--- START ---

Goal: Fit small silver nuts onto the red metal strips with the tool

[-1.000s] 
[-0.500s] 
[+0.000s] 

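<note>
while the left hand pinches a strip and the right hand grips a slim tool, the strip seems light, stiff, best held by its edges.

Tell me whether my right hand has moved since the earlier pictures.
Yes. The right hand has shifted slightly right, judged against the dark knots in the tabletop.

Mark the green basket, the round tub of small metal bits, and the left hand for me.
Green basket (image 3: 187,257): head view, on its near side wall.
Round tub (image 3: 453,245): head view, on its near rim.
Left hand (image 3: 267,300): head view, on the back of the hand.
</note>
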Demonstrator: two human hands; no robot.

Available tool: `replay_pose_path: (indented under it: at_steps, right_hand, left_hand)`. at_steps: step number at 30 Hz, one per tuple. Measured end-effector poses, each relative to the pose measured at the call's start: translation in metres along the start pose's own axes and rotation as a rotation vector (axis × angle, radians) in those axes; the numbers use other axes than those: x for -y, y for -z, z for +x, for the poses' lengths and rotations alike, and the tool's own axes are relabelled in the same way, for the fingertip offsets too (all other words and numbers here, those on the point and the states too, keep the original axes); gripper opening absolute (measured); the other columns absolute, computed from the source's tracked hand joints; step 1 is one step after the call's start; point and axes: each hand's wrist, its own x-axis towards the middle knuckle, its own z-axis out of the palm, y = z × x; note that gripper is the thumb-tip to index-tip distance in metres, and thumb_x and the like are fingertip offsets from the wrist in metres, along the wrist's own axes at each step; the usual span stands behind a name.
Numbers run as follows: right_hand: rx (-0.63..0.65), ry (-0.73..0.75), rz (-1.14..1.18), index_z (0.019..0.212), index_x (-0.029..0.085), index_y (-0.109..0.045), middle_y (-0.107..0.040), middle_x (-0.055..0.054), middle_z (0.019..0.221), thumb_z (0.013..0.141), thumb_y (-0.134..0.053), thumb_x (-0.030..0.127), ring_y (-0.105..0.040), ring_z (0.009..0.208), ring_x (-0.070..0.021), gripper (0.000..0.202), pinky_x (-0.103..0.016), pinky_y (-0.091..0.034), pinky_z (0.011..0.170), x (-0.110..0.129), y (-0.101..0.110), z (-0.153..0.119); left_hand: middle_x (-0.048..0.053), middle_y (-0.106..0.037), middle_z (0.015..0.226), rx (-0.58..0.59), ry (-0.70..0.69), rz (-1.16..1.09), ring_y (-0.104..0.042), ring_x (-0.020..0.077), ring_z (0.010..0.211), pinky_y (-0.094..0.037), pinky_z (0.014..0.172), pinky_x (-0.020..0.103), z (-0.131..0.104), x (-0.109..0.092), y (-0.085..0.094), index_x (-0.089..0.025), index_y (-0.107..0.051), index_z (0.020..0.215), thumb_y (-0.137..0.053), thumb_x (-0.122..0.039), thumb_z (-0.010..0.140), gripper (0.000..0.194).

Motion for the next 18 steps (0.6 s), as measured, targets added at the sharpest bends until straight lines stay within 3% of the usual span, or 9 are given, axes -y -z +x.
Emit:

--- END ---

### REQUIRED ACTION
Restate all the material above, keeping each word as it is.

### REPLY TO THE EXERCISE
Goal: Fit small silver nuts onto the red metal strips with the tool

[-1.000s] 
[-0.500s] 
[+0.000s] 

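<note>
while the left hand pinches a strip and the right hand grips a slim tool, the strip seems light, stiff, best held by its edges.

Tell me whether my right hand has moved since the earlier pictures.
Yes. The right hand has shifted slightly right, judged against the dark knots in the tabletop.

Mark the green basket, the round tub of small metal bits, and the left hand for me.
Green basket (image 3: 187,257): head view, on its near side wall.
Round tub (image 3: 453,245): head view, on its near rim.
Left hand (image 3: 267,300): head view, on the back of the hand.
</note>
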Demonstrator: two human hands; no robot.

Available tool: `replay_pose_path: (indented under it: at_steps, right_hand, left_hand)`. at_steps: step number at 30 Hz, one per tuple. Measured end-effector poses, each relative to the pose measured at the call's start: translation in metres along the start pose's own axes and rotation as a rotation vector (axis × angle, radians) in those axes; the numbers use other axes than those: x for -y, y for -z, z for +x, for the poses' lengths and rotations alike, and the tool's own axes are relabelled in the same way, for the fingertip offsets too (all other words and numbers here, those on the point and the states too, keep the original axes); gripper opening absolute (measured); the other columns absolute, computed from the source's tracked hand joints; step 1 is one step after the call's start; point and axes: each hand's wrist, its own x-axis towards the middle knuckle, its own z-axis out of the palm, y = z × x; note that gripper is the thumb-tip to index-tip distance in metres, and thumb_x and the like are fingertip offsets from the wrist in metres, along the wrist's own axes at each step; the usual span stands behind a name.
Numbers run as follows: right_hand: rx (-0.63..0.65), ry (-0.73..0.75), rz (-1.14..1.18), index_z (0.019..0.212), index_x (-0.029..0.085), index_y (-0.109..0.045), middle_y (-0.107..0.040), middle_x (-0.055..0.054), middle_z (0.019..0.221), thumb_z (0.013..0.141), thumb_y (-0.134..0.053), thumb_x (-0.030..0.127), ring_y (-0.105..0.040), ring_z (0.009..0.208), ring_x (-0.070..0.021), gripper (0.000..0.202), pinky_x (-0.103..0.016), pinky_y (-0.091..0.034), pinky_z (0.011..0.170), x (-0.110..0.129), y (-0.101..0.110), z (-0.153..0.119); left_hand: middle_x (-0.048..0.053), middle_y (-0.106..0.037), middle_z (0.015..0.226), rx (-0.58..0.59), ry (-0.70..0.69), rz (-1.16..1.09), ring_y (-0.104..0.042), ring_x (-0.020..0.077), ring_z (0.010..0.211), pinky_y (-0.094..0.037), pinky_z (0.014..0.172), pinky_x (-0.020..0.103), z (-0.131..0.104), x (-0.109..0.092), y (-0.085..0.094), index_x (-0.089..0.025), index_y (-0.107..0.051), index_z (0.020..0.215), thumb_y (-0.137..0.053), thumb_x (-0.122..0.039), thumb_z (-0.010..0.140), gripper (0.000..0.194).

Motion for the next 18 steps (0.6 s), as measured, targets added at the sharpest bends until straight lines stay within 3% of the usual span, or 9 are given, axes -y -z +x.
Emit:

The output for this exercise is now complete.